I cook dinner in my kitchen hut with a headlamp. I put dishes off til morning. I think, about a million things, constantly.

I wash my laundry in a metal bowl. I chase chickens out of my garden. Pink and white flowers grow near the doors of my huts. I have two small solar panels on the roof of my hut so I can sometimes charge a laptop using a car battery and converter, and I can listen to music on outdoor speakers.

Tomorrow I am going back for my first full month in-village. I will have internet again at the end of January. I will try not to be too jealous of all of you on new years. If you don't like writing letters, I will have time to read e-mails when I come in to Niamey.

ALSO, if you have a phone card and are trying to call me and it seems like I'm not picking up, IT IS NOT THE CASE. The networks here suck, but if you try several times in a row you are pretty likely to reach me. I miss all your voices.

Also, I will update now and again, my reading list. Currently I am reading (and if interested you should find a copy and join me :) ) Come As You Are the peace corps story, by Coates Redmon.
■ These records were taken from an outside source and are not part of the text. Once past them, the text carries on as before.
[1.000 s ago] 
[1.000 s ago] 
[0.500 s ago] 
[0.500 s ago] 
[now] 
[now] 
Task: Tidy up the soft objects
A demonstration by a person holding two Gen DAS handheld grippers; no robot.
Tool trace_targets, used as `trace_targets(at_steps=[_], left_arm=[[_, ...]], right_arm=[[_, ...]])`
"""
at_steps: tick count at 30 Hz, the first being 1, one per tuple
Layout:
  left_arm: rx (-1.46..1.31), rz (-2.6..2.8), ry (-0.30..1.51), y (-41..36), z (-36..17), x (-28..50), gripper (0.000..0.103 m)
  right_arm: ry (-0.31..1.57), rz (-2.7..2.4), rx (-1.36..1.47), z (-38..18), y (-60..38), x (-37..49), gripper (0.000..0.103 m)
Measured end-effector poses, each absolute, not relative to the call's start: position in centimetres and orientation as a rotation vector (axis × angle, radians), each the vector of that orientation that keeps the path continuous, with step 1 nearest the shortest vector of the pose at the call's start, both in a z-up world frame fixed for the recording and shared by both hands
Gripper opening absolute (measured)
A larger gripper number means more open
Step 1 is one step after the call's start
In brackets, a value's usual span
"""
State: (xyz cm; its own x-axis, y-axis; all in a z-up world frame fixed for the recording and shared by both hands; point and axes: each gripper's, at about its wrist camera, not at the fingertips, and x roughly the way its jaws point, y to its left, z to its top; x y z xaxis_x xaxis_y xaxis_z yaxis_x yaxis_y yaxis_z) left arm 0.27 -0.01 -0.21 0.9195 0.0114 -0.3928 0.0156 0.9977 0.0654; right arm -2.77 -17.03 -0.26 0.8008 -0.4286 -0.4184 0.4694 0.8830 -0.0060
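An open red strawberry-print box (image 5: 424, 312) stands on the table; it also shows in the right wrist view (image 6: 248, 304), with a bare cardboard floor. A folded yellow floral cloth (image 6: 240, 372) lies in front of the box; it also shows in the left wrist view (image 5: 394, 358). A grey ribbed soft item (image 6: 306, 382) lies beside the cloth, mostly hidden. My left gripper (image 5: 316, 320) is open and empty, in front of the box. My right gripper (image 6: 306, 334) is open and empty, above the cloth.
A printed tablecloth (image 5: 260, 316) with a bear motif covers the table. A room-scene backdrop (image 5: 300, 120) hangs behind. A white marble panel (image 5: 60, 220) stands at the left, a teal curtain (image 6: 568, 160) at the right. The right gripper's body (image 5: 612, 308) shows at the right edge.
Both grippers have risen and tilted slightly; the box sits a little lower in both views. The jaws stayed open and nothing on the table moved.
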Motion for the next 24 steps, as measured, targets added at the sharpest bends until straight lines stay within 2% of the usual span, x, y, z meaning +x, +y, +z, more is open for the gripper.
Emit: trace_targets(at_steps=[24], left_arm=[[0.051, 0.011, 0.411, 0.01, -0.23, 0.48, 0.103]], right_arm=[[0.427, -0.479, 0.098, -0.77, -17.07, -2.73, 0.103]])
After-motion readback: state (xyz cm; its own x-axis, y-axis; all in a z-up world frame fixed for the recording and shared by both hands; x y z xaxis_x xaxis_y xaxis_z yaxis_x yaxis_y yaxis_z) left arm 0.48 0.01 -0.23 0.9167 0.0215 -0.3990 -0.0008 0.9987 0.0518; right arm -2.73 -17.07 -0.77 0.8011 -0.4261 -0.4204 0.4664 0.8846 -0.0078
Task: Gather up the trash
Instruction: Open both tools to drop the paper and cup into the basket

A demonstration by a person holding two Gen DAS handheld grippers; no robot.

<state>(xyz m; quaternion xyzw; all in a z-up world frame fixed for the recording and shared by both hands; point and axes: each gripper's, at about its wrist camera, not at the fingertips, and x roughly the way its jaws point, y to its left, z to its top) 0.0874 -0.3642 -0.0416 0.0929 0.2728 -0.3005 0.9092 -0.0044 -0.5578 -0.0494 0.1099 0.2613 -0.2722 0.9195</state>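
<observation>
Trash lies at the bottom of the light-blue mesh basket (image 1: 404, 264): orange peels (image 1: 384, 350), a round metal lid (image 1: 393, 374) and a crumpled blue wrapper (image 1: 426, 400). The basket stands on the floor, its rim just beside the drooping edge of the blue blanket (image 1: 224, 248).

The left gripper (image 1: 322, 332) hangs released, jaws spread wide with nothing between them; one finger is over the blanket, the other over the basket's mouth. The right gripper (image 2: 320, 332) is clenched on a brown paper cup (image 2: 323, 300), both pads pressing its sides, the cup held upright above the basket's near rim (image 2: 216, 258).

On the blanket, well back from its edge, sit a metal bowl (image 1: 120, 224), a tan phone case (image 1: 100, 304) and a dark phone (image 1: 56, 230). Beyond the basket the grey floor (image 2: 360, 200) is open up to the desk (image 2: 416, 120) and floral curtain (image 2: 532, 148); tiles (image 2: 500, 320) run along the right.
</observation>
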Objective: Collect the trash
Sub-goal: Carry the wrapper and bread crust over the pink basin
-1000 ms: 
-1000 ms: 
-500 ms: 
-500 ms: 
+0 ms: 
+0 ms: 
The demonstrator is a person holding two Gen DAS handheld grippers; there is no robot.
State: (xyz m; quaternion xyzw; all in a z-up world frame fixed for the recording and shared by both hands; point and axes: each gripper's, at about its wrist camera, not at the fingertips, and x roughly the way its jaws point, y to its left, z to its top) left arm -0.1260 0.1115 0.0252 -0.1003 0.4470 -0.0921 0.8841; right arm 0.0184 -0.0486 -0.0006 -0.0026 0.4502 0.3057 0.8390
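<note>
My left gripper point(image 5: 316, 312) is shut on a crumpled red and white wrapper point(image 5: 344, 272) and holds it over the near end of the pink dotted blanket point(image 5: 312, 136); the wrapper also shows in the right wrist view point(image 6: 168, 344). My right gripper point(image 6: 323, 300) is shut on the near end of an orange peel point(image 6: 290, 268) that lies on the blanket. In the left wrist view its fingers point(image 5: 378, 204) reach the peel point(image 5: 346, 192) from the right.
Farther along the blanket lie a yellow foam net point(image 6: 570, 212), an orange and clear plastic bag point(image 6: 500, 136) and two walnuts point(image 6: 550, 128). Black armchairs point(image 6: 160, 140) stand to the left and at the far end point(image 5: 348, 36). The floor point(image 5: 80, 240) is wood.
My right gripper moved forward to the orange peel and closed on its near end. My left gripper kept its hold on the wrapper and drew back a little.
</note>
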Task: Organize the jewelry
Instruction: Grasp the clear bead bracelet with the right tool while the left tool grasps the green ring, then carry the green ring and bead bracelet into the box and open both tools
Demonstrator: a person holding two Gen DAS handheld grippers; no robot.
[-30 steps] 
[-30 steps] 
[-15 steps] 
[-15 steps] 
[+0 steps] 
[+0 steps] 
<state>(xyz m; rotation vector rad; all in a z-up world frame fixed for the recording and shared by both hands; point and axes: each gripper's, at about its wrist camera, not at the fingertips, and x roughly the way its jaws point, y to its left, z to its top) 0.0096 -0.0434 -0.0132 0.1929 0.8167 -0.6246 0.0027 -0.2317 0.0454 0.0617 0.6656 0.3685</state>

And really, seriously, you should book a flight, and come visit. Drinks on me.

1 comment:

KirstB said...

I haven't been been yet, but I have heard that Korean brides also cry at weddings because like Nigerien brides they are leaving their families. They still get to see them, but tradition dictates that if they were to ever live with family members again, they will live with their husband's parents, because it is the duty of the eldest son to care for his parents.